REQUIRED ACTION:
Search the listing for "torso" and copy every line where it appears.

SUPPLIED DATA:
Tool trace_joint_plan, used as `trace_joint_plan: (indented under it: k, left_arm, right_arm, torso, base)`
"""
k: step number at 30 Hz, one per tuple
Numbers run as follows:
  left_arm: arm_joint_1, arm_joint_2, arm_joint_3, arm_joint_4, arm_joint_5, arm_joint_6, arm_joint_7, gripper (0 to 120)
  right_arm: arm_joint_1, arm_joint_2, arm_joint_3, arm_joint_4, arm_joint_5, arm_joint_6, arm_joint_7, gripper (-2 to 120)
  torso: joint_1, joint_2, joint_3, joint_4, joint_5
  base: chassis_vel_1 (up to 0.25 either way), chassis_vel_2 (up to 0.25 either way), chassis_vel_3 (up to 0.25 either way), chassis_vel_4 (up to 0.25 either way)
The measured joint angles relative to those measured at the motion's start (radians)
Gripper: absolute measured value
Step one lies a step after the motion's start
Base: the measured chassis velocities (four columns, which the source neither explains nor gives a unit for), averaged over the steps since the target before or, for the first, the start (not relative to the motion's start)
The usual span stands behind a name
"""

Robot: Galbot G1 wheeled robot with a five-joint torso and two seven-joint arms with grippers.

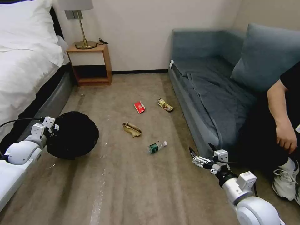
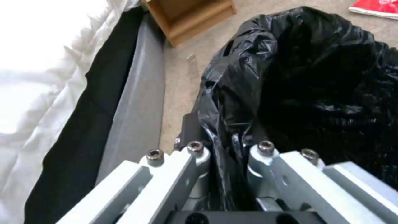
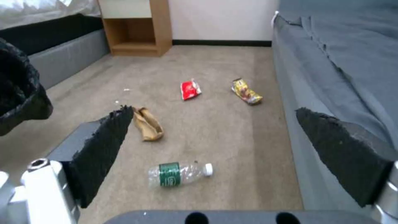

SOLUTION BELOW:
Tool trace_joint_plan, used as `trace_joint_plan: (indented under it: k, left_arm, right_arm, torso, base)`
  torso: joint_1, joint_2, joint_3, joint_4, joint_5
Robot: Galbot G1 wheeled robot with a five-joint torso and two seven-joint arms with grippers.

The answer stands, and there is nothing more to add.